Catocala cara, the darling underwing, is a moth of the family Erebidae. The species was first described by Achille Guenée in 1852. It can be found in the United States east of the Rocky Mountains; it occurs west at least to Oklahoma and north at least to Illinois. It also ranges into southern Canada, but only barely so.

==Description and ecology==
The wingspan is 70–85 mm. The forewings are dark purplish brown above, and light cream below. The hindwings have a deep scarlet-pink ground color with a pattern of two clean concentric blackish bands per wing, one through the midwing and one along the pale outer margin. The hindwing base is heavily covered in dark hairs; at a casual glance it may thus appear as if at the center of the dark bands there is a black spot or streak. As in many relatives, the foreleg tibia of this species possess no spines, while the tarsi carry three rows of spines.

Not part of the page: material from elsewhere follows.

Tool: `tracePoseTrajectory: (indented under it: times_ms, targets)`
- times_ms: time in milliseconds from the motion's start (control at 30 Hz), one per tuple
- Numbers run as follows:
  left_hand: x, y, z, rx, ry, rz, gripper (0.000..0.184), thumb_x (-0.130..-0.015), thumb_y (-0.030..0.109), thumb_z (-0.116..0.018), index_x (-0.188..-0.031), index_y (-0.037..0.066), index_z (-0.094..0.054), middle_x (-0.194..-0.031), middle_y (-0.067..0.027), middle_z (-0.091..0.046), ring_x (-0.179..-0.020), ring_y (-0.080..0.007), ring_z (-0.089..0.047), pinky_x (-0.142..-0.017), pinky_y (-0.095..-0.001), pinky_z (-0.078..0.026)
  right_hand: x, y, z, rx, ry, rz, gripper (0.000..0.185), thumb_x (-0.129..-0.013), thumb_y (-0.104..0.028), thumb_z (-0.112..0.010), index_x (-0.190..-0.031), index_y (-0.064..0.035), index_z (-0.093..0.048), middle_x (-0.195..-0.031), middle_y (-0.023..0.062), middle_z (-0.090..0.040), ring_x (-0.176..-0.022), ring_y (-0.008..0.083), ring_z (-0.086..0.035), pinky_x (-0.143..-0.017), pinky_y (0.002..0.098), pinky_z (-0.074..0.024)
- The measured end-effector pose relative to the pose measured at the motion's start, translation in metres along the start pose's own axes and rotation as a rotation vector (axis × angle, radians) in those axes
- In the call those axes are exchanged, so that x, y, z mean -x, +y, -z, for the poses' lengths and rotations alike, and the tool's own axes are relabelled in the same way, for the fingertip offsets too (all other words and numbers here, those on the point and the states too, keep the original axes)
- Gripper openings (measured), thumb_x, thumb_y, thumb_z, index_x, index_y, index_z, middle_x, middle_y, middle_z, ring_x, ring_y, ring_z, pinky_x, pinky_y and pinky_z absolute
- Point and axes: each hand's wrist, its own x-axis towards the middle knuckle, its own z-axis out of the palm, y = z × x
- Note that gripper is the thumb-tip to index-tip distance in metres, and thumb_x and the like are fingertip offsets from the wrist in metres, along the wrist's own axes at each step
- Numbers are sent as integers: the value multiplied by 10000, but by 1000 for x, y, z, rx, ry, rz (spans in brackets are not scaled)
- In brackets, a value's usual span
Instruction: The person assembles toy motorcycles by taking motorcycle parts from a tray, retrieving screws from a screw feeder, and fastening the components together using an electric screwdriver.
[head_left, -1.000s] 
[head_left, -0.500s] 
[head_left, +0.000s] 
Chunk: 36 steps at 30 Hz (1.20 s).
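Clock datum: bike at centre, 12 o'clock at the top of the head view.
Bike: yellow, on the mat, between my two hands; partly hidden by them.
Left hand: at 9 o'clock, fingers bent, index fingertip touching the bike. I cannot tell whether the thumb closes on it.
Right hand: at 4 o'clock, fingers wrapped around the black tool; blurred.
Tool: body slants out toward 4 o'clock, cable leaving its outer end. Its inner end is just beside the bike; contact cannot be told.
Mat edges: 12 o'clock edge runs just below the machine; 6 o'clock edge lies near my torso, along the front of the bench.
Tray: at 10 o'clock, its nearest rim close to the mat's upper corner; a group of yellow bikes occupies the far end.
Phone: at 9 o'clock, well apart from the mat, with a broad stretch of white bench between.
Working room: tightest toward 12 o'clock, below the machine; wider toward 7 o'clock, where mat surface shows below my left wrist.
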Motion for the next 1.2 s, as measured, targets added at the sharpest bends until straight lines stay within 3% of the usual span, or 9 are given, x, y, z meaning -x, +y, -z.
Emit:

The adult moths flies from June to October depending on the location. The caterpillars feed on Populus (poplar and cottonwood) and Salix (willow) species, especially black willow (S. nigra).

==Classification==
This moth is placed in the subfamily Catocalinae, either of the owlet moth family, Noctuidae, or - if the Noctuidae are circumscribed more strictly - of family Erebidae. Within the Catocalinae, it belongs to tribe Catocalini and - if the Noctuidae are circumscribed widely - subtribe Catocalina.

The former subspecies C. c. carissima, which occurs to the south of the darling underwing, is now again considered to be a valid species Catocala carissima (carissima underwing); this also includes the supposed species C. silvia, which actually is merely a form with no formal taxonomic standing.